6. The signers thereby commit themselves to accepting the coup-makers’ myth that there are articles of the Constitution that are “carved in stone,” which cannot be modified, an inherently anti-democratic stipulation. Moreover, the Accord mandates the formation of a government “of unity and national reconciliation” which would include ministers from the criminal de facto regime; it adopts the budget imposed by the coup-makers; and it requires signers to denounce “any sort of demonstrations opposed to the elections or their result, or which promote insurrection,... civil disobedience or other acts which could produce violent confrontations or breaking the law.” Thus Zelaya is committed to condemning anyone who calls for boycotting the elections that serve to prettify the coup regime, as well as those who base themselves on Article 3 of the Honduran constitution, which states:
“No one owes fealty to a usurping government or to those who assume functions or public positions by the force of arms.... The people have the right to resort to insurrection in defense of the constitutional order.”
7. While the bulk of the resistance forces have given their support to the San José-Tegucigalpa Accord as a bitter necessity, some left groups reject this ignominious pact and speak of the “betrayal” of Zelaya. However, Zelaya, as a bourgeois politician, always proclaimed his desire for a “dialogue” with the murderers who until recently were his party colleagues. Already in his appearance before the United Nations in early July he agreed to return with reduced powers and gave up the demand for a constituent assembly. The fact is that the leaders of the popular front resistance fed illusions in Zelaya, with slogans such as “Mel, our friend, the people are with you.” To claim to fight for a constituent assembly and at the same time declare that the ill-fated Accord is a victory, rather than opposing this straitjacket, is spreading confusion among the masses and thereby assuming joint responsibility for a terrible defeat.

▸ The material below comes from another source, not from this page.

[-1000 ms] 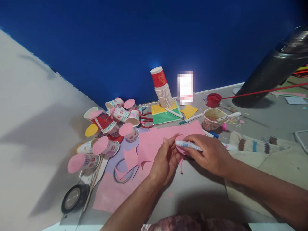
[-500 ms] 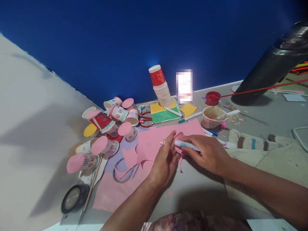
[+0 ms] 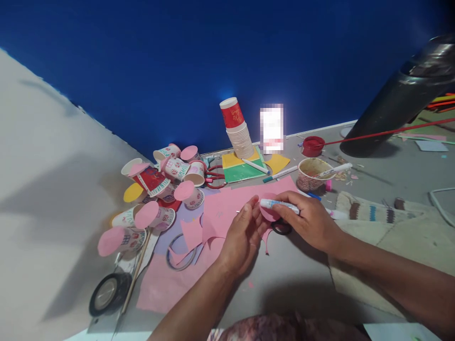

8. The League for the Fourth International, which from the very first day has called to defeat the civilian-military coup, fighting alongside the Zelaya supporters who resisted it, has insisted that the workers must be mobilized on an independent, class-struggle basis. We did not join in the deceptive popular-front chant, “the people united, will never be defeated,” when the experience of the Chilean Unidad Popular which coined this slogan shows exactly the opposite. Nor did we proclaim reinstatement of the bourgeois president as the goal. We emphasized that a revolutionary constituent assembly could only be the result of a successful insurrection that establishes a regime based on workers and peasants councils. At the same time, we fight for such a workers and peasants government to expropriate the capitalist ruling class and extend the revolution to a Central American federation of workers republics. In accordance with this Bolshevik policy, we denounce this Accord which would codify a victory of the coup-makers.
9. It would also formalize Honduras’ status as a semi-colony of the United States, with the Accord and the elections to be supervised by a Verification Commission headed by the Obama administration’s Secretary of Labor, Hilda Solis, and by Chile’s former president, Ricardo Lagos, an unconditional supporter of the U.S. From the outset, we warned against any appeals for U.S. intervention, demanding “Yankee Imperialism, Hands Off!” However, the bourgeois and reformist supporters of Zelaya, and the ousted president himself, insistently solicited Washington’s support. Venezuelan president Hugo Chávez begged, “Obama, do something.” In the U.S., the International Action Center issued a petition on September 23 calling on the Obama administration to “insist that the military regime ... restore President Zelaya to office,” and urged calls to the White House and State Department to “demand an end to ... the Micheletti fraud government.” Such dangerous calls on the imperialists – the godfathers of the coup! – requesting their intervention in the name of democracy, led to the fatal October 30 Accord.
10. Whether or not to participate in elections is often a tactical question for revolutionaries. We have always stressed that the ritual of going to the polls every so many years to cast a ballot with the illusion that one is choosing which of the competing bourgeois politicians will head the capitalist state – whose soldiers and police, courts, prisons and congresses constitute a whole apparatus to repress the exploited and oppressed – does not constitute the rule of “the people” (demos). If we run candidates or give critical support to others, we do so to expose the fraud of bourgeois elections and in full awareness that we are fighting on enemy territory, which is hardly neutral. If there is no candidate that represents a class opposition to capitalism, we may call for abstention. But in the present case, the rigged elections of November 29 are nothing but a farce which cannot express the massive resistance of the Honduran masses and will only serve to put a pretty face on what at bottom is a bonapartist (police/military) dictatorship.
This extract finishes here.